この画期的な研究は、将来、電子工学や医療に応用される可能性があります。電子工学では、物質内での電子の挙動を理解し、制御することが極めて重要です。アト秒パルスは、将来の医療診断においてさまざまな分子を識別することもできます。

「写真家がフラッシュライトを使ってハチドリの羽や野球のボールの打撃を撮影するのとほぼ同じように、今年のノーベル賞受賞者は、知られている中で最も急速な物理的効果のいくつかを捉えることができる超高速レーザーパルスを生成および測定する革新的な方法を開発した」とジョンズホプキンス大学の物理学者N.ピーターアーミテージはPopSciにメールで語った。「他の側面の中でも、彼らの研究は原子間の電子の動きについての洞察を与え、化学反応の動画を作ることを可能にする。これは注目すべき基礎科学であり、そのために行われたが、これらの発見は最終的に、高温での超伝導と光からの効率的なエネルギー収穫をもたらす効果についての洞察を可能にするかもしれない。

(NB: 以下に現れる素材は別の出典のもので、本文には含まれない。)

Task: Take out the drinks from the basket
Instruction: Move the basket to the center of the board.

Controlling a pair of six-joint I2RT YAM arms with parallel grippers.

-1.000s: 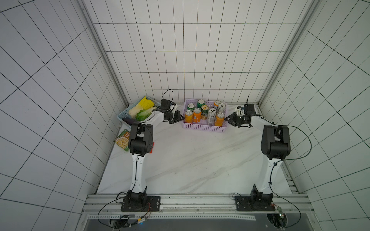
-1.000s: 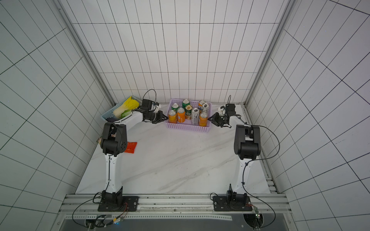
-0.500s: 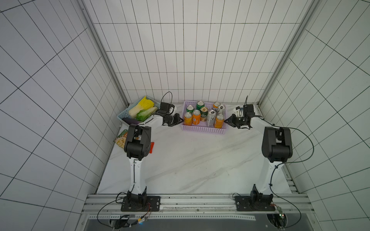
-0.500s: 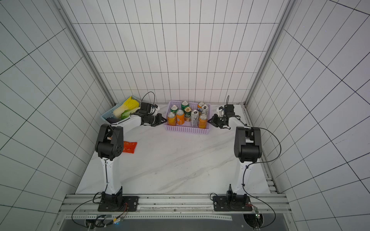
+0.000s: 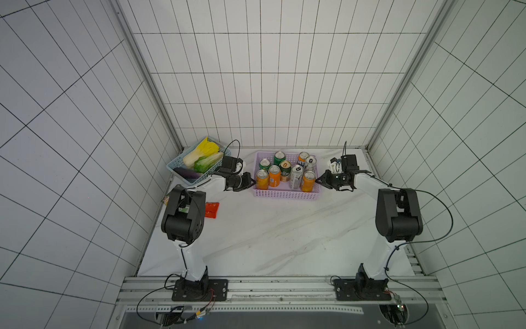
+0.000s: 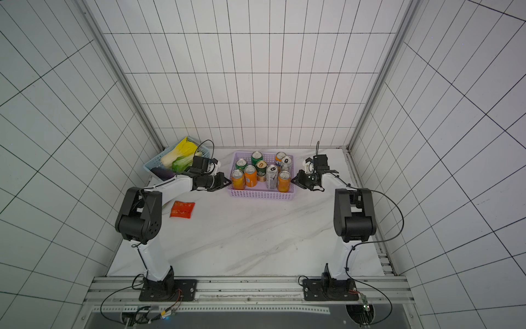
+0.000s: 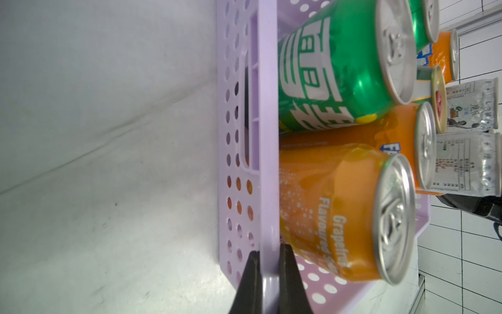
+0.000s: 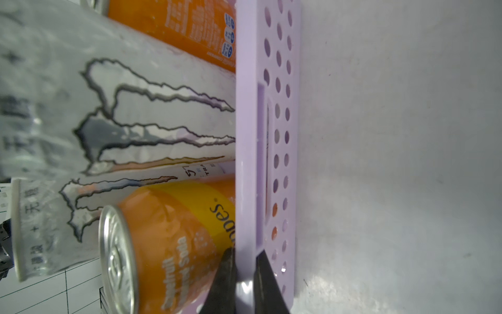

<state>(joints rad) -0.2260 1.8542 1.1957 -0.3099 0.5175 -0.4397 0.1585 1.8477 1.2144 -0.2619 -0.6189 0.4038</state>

」

2022年のノーベル物理学賞は、量子もつれの理解に対する独立した貢献により、ジョン・F・クラウザー、アラン・アスペクト、アントン・ツァイリンガーに授与されました。過去の受賞者には、1903年のピエール・キュリーとマリー・キュリー(スクウォドフスカ)と1918年のマックス・プランクがいます。